* Your assignment *
Gather the lines below that include the string "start", copying each in full.
───── Records ─────
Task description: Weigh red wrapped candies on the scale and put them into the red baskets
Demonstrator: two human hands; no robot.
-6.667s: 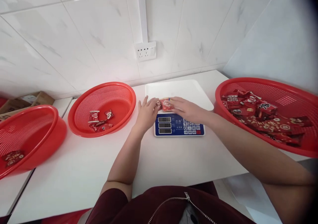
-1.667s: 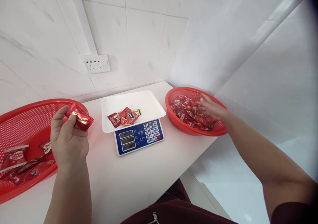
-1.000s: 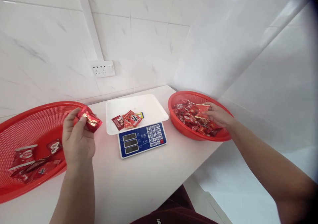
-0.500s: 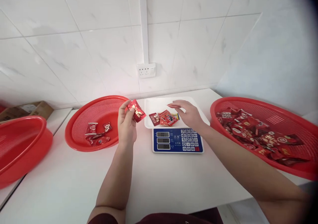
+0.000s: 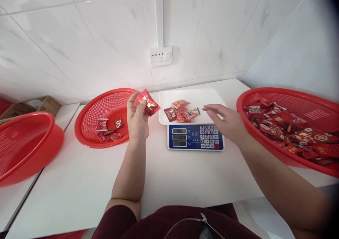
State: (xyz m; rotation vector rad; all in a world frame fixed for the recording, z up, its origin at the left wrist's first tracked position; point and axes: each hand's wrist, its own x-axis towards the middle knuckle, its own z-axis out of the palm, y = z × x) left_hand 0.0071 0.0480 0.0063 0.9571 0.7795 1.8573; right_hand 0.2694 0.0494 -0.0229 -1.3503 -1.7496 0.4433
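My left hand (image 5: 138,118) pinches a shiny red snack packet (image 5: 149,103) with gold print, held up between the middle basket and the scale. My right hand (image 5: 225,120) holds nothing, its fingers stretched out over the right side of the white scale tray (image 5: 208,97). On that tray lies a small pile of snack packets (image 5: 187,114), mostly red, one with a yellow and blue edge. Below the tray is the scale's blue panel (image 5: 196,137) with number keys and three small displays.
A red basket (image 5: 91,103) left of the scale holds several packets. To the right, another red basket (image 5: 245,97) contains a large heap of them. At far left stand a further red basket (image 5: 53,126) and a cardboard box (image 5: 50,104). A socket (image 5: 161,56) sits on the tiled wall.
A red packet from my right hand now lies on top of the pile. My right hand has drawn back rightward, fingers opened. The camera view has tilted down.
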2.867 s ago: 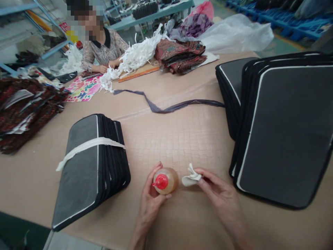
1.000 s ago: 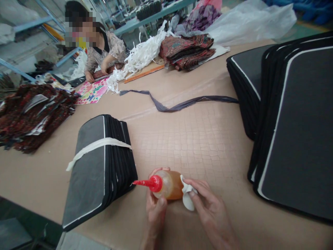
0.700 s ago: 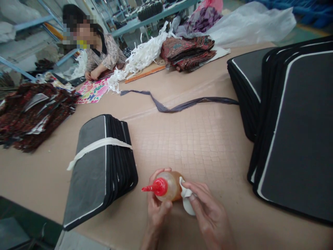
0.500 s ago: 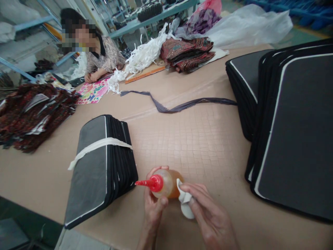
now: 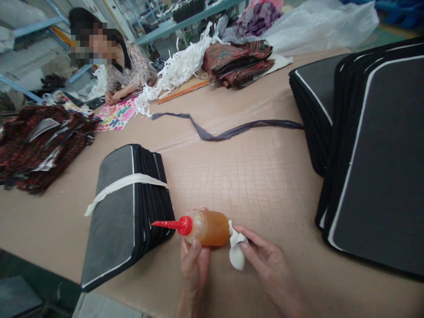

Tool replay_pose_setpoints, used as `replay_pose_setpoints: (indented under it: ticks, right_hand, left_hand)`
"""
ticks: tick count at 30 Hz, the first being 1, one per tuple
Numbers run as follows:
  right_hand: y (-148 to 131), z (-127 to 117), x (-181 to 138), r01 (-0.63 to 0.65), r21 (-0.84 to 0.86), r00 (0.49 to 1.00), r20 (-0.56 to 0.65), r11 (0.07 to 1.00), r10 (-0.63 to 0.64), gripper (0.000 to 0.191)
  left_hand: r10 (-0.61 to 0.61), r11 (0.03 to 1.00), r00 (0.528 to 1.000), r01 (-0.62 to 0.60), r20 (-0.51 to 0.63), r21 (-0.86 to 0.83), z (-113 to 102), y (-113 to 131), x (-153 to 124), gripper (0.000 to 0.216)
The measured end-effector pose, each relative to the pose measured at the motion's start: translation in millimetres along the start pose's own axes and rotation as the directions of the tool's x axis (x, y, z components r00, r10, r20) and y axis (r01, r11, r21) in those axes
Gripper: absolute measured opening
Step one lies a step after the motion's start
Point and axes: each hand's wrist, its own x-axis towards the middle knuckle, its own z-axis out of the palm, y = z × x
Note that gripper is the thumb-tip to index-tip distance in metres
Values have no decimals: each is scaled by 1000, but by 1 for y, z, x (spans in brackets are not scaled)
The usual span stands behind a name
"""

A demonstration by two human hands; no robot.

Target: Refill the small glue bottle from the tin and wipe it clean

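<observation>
My left hand [image 5: 194, 260] is wrapped around a clear squeeze bottle [image 5: 212, 227] of amber liquid, tipped on its side above the table. Its red cap and long red nozzle [image 5: 170, 224] point left toward a bundle of dark panels [image 5: 115, 221] with white edge lines, bound by a cream strip [image 5: 129, 179]. Between the thumb and fingers of my right hand [image 5: 268, 263] is a small white cloth [image 5: 237, 251], bunched up, right beside the bottle's base. Whether cloth and bottle touch, I cannot tell.
Tall stacks of dark panels [image 5: 380, 168] stand at the right. A dark fabric strip [image 5: 228, 132] crosses the brown tabletop [image 5: 238, 176]. Patterned fabric piles [image 5: 43, 145] lie far left and at the back, near white scraps [image 5: 185, 66]. A person [image 5: 129, 70] sits across the table.
The bottle has turned more sideways, its nozzle swinging out to the left and its amber body coming into fuller view. My right hand with the cloth stays at the base end.
</observation>
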Motion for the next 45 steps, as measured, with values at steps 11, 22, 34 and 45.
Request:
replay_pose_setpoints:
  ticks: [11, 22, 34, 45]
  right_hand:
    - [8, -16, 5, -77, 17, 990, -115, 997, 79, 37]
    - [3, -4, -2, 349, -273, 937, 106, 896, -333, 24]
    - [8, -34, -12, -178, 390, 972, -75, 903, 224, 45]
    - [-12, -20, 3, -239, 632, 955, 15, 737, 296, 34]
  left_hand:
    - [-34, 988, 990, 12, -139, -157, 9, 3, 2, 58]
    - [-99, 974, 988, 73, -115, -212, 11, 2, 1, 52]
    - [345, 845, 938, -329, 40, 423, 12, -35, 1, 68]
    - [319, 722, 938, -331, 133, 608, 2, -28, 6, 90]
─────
* Solution to the problem *
The measured end-effector pose, each relative to the pose measured at the motion's start: translation in millimetres along the start pose's own axes and rotation as the directions of the tool's x axis (x, y, z components r00, r10, r20) and y axis (r01, r11, r21) in those axes
Step one lies a step after the motion's start

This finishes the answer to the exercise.